§ **Exercise objective**
Repeat the data as given. Images do not go in the copy.

---

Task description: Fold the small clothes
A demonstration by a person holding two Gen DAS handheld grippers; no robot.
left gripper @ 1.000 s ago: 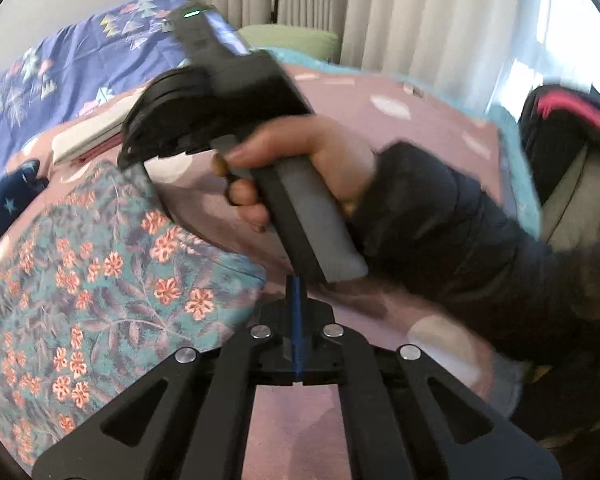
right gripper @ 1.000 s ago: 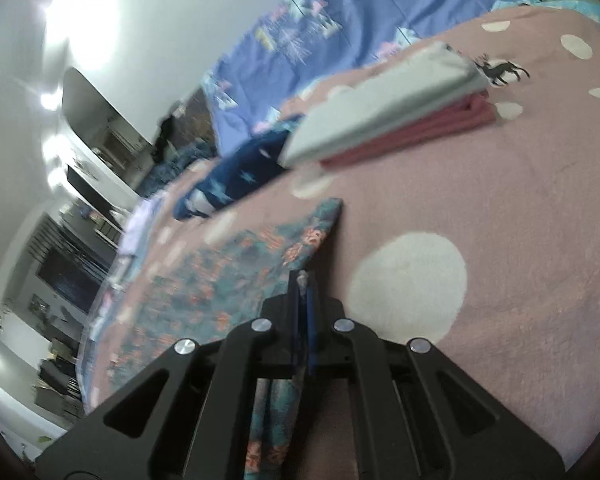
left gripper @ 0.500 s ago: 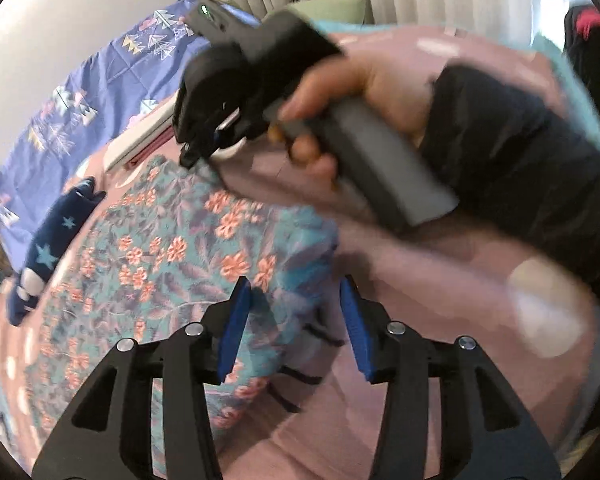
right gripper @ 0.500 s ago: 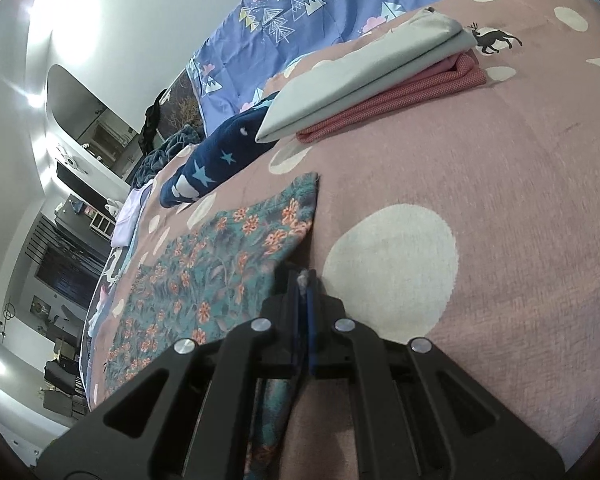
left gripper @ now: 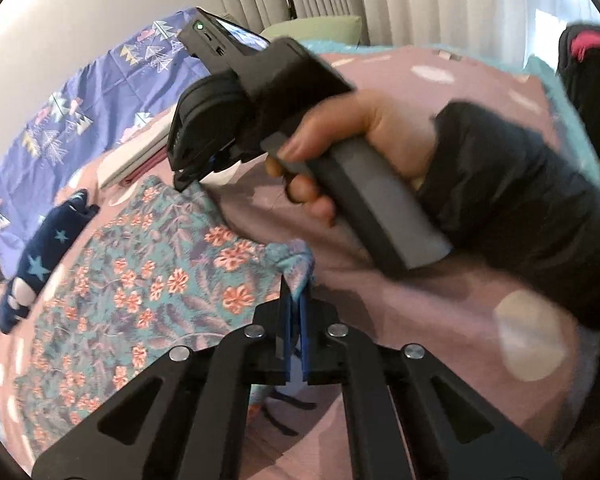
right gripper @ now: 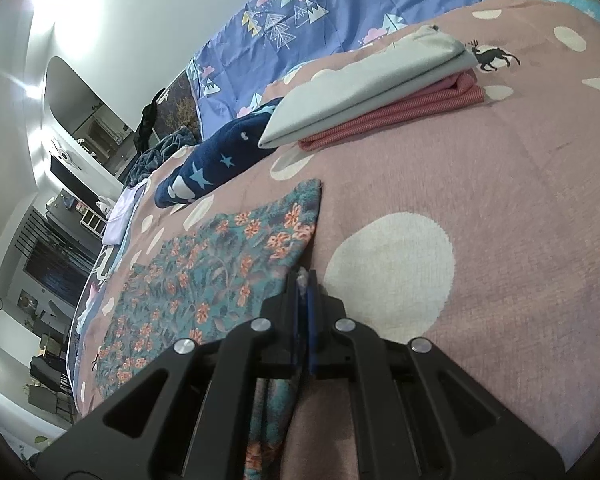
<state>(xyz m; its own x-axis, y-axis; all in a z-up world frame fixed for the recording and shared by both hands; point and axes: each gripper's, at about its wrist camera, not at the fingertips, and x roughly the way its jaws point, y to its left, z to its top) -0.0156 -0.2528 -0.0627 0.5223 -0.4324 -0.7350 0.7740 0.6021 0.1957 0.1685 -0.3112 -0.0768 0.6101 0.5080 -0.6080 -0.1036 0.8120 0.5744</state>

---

§ **Task answer**
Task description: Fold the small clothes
A demonstration by a person holding two Gen DAS handheld grippers; no robot.
left gripper @ 1.000 s ago: 
right gripper @ 1.000 s ago: 
left gripper @ 0.500 s ago: 
right gripper @ 0.500 s ago: 
left gripper @ now: 
right gripper @ now: 
<state>(xyz m; its own x-axis, y-axis; all in a z-up world frame fixed for the recording and shared by both hands; point and axes: each gripper's, at about its wrist camera, not at the fingertips, and x roughly the way its jaws point, y to its left, z to its top) -0.0156 -0.2528 -0.0627 0.5223 -0.4324 -0.7350 0.7740 0.6021 0.1957 0.1685 -0.3112 -0.0768 0.6101 0.5080 -0.6080 -0.1036 0.8120 0.5744</state>

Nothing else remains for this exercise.